The listing that follows should be copied in full, exactly as written.

»»

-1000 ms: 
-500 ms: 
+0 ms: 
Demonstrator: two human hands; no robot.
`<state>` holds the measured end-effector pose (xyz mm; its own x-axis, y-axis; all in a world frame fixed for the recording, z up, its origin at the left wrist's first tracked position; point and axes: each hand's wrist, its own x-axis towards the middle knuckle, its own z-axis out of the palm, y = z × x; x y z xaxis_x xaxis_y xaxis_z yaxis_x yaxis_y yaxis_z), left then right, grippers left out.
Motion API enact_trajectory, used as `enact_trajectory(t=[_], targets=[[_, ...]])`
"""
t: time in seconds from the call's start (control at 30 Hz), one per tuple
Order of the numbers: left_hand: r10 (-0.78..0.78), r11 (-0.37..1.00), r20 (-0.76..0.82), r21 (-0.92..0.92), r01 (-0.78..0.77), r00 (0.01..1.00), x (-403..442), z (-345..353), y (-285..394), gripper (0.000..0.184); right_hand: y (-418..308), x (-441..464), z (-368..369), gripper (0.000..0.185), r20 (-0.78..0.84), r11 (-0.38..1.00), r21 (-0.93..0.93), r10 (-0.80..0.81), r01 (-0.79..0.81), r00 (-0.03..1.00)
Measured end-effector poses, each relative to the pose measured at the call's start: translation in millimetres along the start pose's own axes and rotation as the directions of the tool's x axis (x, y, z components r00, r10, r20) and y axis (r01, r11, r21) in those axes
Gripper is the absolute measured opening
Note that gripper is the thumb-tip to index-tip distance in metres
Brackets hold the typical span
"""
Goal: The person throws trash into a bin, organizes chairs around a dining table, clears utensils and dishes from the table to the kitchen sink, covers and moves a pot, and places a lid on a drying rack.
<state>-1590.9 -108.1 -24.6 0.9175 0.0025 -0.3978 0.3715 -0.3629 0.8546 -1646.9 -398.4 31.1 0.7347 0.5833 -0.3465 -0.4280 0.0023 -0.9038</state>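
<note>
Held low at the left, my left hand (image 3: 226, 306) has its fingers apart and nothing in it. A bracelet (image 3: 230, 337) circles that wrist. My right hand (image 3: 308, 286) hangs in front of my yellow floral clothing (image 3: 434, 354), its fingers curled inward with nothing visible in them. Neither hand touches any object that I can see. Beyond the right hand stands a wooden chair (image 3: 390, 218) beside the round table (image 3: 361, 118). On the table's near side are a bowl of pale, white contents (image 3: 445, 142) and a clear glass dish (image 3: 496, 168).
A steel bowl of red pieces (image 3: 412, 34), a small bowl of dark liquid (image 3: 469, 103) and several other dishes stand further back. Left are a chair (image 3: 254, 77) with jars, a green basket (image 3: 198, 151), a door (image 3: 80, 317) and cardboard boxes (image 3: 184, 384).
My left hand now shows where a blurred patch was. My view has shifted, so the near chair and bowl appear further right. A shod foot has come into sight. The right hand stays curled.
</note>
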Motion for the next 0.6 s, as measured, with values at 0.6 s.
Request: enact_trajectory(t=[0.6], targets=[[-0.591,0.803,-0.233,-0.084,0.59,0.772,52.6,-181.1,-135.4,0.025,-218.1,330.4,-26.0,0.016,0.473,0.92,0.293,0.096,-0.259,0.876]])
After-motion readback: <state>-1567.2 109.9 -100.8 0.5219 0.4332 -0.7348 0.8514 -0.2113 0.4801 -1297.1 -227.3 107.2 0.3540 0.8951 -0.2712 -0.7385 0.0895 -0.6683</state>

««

REPLY |
-1000 ms: 
-500 ms: 
+0 ms: 
Demonstrator: two human hands; no robot.
`<state>` holds the measured end-effector pose (xyz mm; its own x-axis, y-axis; all in a world frame fixed for the recording, z up, its origin at the left wrist's first tracked position; point and axes: each hand's wrist, its own x-axis towards the middle knuckle, its own z-axis out of the palm, y = z × x; x y z xaxis_x xaxis_y xaxis_z yaxis_x yaxis_y yaxis_z), left then right, grippers left out.
Motion API enact_trajectory, used as `enact_trajectory(t=[_], targets=[[_, ...]])`
"""
t: time in seconds from the call's start (control at 30 Hz), one per tuple
Order of the numbers: left_hand: r10 (-0.78..0.78), r11 (-0.37..1.00), r20 (-0.76..0.82), r21 (-0.92..0.92), r01 (-0.78..0.77), r00 (0.01..1.00), x (-403..442), z (-345..353), y (-285..394), gripper (0.000..0.184); right_hand: y (-418..308), x (-441..464), z (-368..369), gripper (0.000..0.185), r20 (-0.78..0.84), r11 (-0.38..1.00), r21 (-0.93..0.93), r10 (-0.80..0.81), r01 (-0.79..0.81), r00 (-0.03..1.00)
Measured end-effector poses, each relative to the pose measured at the call's start: translation in millimetres along the start pose's own axes and rotation as the directions of the tool's x axis (x, y, z components r00, r10, r20) and y axis (r01, r11, r21) in those axes
Gripper is the absolute measured opening
Note that gripper is the thumb-tip to index-tip distance in metres
Brackets hold the typical span
"""
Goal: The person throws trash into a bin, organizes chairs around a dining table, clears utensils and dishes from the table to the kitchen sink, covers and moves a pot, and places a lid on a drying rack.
<state>-1590.9 -108.1 -24.6 0.9175 0.0025 -0.3978 0.3715 -0.3629 0.8546 -1646.9 -398.4 31.1 0.7347 0.5833 -0.3465 -0.4280 0.0023 -0.9038</state>
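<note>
Held low at the left, my left hand (image 3: 226, 306) has its fingers apart and nothing in it. A bracelet (image 3: 230, 337) circles that wrist. My right hand (image 3: 308, 286) hangs in front of my yellow floral clothing (image 3: 434, 354), its fingers curled inward with nothing visible in them. Neither hand touches any object that I can see. Beyond the right hand stands a wooden chair (image 3: 390, 218) beside the round table (image 3: 361, 118). On the table's near side are a bowl of pale, white contents (image 3: 445, 142) and a clear glass dish (image 3: 496, 168).
A steel bowl of red pieces (image 3: 412, 34), a small bowl of dark liquid (image 3: 469, 103) and several other dishes stand further back. Left are a chair (image 3: 254, 77) with jars, a green basket (image 3: 198, 151), a door (image 3: 80, 317) and cardboard boxes (image 3: 184, 384).
My left hand now shows where a blurred patch was. My view has shifted, so the near chair and bowl appear further right. A shod foot has come into sight. The right hand stays curled.
</note>
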Motion for the next 0.6 s, as measured, with values at 0.6 s.
Request: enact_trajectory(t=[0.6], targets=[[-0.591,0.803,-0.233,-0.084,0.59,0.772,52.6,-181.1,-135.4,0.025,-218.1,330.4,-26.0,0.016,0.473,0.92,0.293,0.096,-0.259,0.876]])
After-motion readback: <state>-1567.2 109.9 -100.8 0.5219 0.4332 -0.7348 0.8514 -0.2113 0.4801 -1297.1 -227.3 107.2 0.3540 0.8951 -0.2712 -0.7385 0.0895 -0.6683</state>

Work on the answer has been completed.